THE DATA:

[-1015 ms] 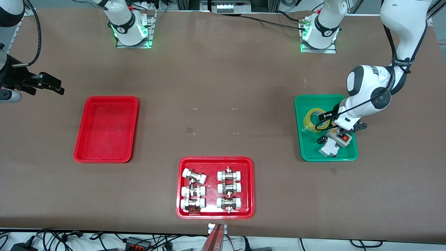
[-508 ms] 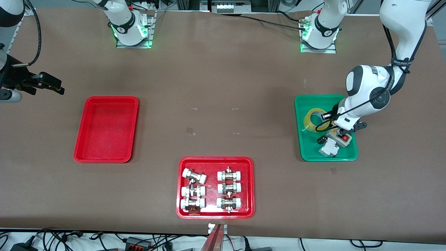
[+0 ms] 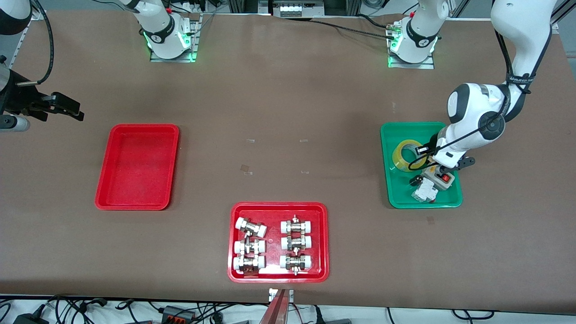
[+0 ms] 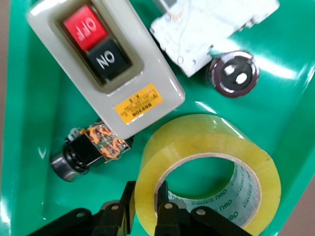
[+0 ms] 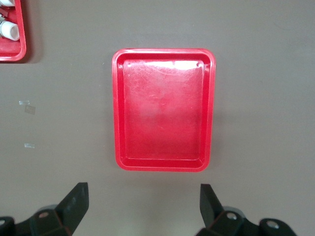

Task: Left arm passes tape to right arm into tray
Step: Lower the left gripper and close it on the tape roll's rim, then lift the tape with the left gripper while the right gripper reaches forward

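— Where is the tape [image 4: 209, 172] found, and how is it held?

— It is seen inside the green tray [image 3: 396, 198], in the part farther from the front camera, tilted rather than lying flat. Its wall is clamped by the left gripper [image 4: 144, 209]: one black finger [image 4: 165, 196] is set inside the pale core and the other against the yellow outer face, so the jaws are closed on the roll.

— What is crowded around it?

— A beige switch box [image 4: 106, 64] with a red OFF and a black ON button is lain just beside the roll, nearer the front camera. A white breaker [image 4: 211, 29], a round black-faced part [image 4: 232, 73] and a small black part with orange wiring [image 4: 91, 147] are also gathered in that tray. Little bare green floor is left between the roll and the switch box; more is left toward the tray's rim by the right arm's end.

— And the right gripper [image 5: 142, 199]?

— It is held up over bare table at the right arm's end, above the tray [image 3: 137, 166], with its black fingers spread wide and nothing between them. The arm is kept waiting.

— How is the red tray laid out?

— Its floor is bare, and its raised rim with rounded corners is seen whole. Open brown table [image 3: 288, 112] is spread between it and the green tray. A second red tray [image 3: 234, 243], filled with white-capped metal fittings [image 3: 272, 245], is set nearer the front camera, well apart from both.
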Controlling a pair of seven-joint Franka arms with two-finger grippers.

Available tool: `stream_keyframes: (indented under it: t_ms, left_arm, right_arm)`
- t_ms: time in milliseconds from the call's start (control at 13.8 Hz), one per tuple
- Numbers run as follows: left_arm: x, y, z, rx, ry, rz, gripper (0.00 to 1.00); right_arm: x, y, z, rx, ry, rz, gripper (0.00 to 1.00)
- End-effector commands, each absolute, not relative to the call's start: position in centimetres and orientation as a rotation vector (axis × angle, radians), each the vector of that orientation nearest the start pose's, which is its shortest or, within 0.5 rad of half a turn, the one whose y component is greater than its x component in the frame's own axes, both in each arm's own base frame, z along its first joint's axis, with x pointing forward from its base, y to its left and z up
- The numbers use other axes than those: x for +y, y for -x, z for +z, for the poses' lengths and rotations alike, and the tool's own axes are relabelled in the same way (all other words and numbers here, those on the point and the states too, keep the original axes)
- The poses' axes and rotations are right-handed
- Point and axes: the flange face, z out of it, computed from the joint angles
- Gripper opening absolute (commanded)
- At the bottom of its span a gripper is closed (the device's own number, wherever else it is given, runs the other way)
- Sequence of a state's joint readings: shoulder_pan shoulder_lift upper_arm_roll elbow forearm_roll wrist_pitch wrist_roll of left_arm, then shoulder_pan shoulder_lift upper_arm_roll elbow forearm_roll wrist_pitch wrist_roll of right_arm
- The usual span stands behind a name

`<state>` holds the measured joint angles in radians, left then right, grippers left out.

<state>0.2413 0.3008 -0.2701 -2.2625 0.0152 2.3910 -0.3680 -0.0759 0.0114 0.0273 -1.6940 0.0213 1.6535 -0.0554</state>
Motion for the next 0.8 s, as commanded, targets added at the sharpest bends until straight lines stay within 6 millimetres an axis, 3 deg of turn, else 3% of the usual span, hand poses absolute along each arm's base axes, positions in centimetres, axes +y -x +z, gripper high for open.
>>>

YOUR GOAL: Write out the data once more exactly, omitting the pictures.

RESULT OF THIS TASK:
[-1015 ms] 
[-508 ms] 
[+0 ms] 
[+0 ms] 
[+0 ms] 

Task: Left arm passes tape to right arm into tray
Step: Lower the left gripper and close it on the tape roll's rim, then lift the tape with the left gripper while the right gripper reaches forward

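— Where is the tape [image 4: 209, 172] found, and how is it held?

— It is seen inside the green tray [image 3: 396, 198], in the part farther from the front camera, tilted rather than lying flat. Its wall is clamped by the left gripper [image 4: 144, 209]: one black finger [image 4: 165, 196] is set inside the pale core and the other against the yellow outer face, so the jaws are closed on the roll.

— What is crowded around it?

— A beige switch box [image 4: 106, 64] with a red OFF and a black ON button is lain just beside the roll, nearer the front camera. A white breaker [image 4: 211, 29], a round black-faced part [image 4: 232, 73] and a small black part with orange wiring [image 4: 91, 147] are also gathered in that tray. Little bare green floor is left between the roll and the switch box; more is left toward the tray's rim by the right arm's end.

— And the right gripper [image 5: 142, 199]?

— It is held up over bare table at the right arm's end, above the tray [image 3: 137, 166], with its black fingers spread wide and nothing between them. The arm is kept waiting.

— How is the red tray laid out?

— Its floor is bare, and its raised rim with rounded corners is seen whole. Open brown table [image 3: 288, 112] is spread between it and the green tray. A second red tray [image 3: 234, 243], filled with white-capped metal fittings [image 3: 272, 245], is set nearer the front camera, well apart from both.
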Controlling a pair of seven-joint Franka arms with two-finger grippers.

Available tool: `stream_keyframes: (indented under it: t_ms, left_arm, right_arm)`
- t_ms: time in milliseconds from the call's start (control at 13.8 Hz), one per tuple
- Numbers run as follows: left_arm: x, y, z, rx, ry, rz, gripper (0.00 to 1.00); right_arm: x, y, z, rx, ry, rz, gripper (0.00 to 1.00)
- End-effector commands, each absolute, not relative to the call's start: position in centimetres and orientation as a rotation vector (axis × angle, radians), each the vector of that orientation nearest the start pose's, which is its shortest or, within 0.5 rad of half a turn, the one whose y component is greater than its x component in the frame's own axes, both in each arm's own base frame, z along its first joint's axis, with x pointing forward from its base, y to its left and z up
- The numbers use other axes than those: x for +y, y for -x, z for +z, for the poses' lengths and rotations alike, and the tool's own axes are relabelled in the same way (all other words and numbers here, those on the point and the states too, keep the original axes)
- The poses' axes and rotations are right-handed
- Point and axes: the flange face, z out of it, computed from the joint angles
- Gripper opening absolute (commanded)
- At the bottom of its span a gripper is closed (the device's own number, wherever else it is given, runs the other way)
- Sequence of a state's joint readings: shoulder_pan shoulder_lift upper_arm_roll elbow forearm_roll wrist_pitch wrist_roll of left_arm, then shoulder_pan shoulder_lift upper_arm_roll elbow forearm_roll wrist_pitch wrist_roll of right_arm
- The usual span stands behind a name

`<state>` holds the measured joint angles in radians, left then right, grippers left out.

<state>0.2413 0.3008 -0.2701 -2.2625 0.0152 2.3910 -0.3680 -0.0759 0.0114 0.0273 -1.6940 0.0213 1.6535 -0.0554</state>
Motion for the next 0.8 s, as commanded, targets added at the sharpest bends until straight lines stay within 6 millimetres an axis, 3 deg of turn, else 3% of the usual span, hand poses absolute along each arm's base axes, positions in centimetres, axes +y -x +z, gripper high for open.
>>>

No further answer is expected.